__EXERCISE PROMPT__: Your copy of the data should match it exactly, except that the pictures are gone.

__DATASET SECTION__:
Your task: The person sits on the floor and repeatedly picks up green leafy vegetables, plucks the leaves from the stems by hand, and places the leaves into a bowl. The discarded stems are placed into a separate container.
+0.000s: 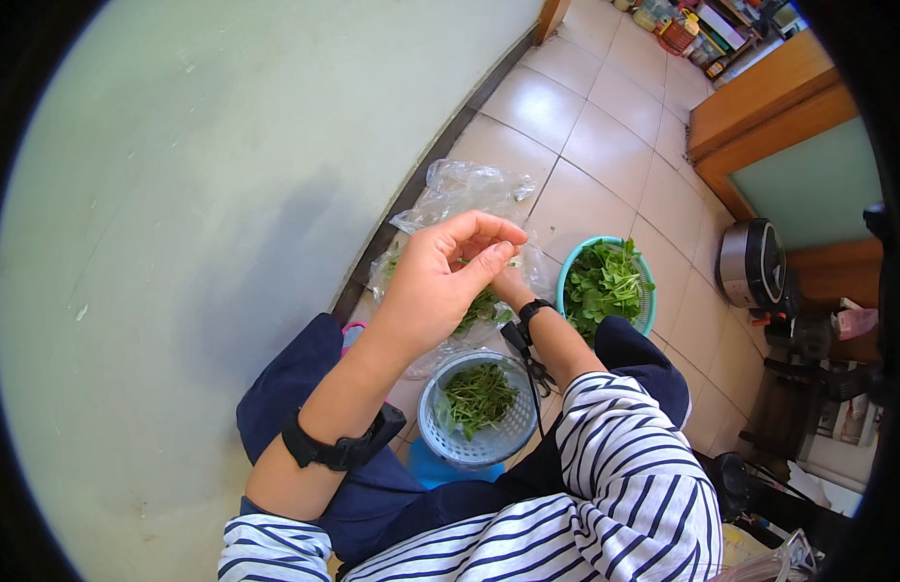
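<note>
My left hand (450,269) is raised in the middle of the view, its fingers curled and the thumb close to the fingertips. Whether something is pinched there is not visible. Behind it is my right hand (506,282), mostly hidden; only its wrist side shows, low over a clear plastic bag (471,185) spread on the floor. Leafy green stems (482,309) lie on the bag, partly covered by my left hand. Between my legs stands a blue-grey plastic basket (429,418) with thin green stems (482,396) in it. To the right, a turquoise colander (561,287) is heaped with green leaves (602,280).
A pale wall (202,182) rises close on the left. Beige floor tiles (588,193) run ahead. An electric cooker (748,262) sits at the right by a wooden door (777,102). Bottles and jars (675,33) stand at the far top. A black strap with a cord (526,349) hangs near my right forearm.
</note>
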Demonstrator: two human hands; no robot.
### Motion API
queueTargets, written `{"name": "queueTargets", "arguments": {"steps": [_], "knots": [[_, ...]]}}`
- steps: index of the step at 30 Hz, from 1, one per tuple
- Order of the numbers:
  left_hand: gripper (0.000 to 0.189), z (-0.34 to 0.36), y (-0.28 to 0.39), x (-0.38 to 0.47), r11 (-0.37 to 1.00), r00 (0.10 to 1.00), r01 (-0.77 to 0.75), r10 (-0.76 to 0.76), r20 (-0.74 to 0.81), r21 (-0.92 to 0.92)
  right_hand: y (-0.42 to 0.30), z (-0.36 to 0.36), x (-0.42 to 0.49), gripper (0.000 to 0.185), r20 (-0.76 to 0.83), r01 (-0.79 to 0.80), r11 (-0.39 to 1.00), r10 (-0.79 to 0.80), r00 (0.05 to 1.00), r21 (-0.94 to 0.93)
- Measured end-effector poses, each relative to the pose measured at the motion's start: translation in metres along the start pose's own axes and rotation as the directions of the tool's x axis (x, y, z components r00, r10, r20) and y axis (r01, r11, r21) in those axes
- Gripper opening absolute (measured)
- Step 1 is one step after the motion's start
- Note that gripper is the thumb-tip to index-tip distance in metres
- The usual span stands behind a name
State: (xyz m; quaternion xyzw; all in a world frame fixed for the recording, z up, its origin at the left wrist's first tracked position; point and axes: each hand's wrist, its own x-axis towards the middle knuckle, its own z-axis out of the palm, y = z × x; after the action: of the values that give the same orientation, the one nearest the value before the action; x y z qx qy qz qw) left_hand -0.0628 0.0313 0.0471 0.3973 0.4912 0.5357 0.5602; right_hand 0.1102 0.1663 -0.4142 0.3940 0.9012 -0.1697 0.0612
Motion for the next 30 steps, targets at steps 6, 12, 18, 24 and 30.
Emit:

__ANSWER BOX__:
Your task: The person sits on the floor and repeatedly picks up green leafy vegetables, plucks the leaves from the stems by hand, and places the leaves into a bowl. The discarded stems are placed into a separate container.
+0.000s: 
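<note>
My left hand (450,269) is raised in the middle of the view, its fingers curled and the thumb close to the fingertips. Whether something is pinched there is not visible. Behind it is my right hand (506,282), mostly hidden; only its wrist side shows, low over a clear plastic bag (471,185) spread on the floor. Leafy green stems (482,309) lie on the bag, partly covered by my left hand. Between my legs stands a blue-grey plastic basket (429,418) with thin green stems (482,396) in it. To the right, a turquoise colander (561,287) is heaped with green leaves (602,280).
A pale wall (202,182) rises close on the left. Beige floor tiles (588,193) run ahead. An electric cooker (748,262) sits at the right by a wooden door (777,102). Bottles and jars (675,33) stand at the far top. A black strap with a cord (526,349) hangs near my right forearm.
</note>
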Demonstrator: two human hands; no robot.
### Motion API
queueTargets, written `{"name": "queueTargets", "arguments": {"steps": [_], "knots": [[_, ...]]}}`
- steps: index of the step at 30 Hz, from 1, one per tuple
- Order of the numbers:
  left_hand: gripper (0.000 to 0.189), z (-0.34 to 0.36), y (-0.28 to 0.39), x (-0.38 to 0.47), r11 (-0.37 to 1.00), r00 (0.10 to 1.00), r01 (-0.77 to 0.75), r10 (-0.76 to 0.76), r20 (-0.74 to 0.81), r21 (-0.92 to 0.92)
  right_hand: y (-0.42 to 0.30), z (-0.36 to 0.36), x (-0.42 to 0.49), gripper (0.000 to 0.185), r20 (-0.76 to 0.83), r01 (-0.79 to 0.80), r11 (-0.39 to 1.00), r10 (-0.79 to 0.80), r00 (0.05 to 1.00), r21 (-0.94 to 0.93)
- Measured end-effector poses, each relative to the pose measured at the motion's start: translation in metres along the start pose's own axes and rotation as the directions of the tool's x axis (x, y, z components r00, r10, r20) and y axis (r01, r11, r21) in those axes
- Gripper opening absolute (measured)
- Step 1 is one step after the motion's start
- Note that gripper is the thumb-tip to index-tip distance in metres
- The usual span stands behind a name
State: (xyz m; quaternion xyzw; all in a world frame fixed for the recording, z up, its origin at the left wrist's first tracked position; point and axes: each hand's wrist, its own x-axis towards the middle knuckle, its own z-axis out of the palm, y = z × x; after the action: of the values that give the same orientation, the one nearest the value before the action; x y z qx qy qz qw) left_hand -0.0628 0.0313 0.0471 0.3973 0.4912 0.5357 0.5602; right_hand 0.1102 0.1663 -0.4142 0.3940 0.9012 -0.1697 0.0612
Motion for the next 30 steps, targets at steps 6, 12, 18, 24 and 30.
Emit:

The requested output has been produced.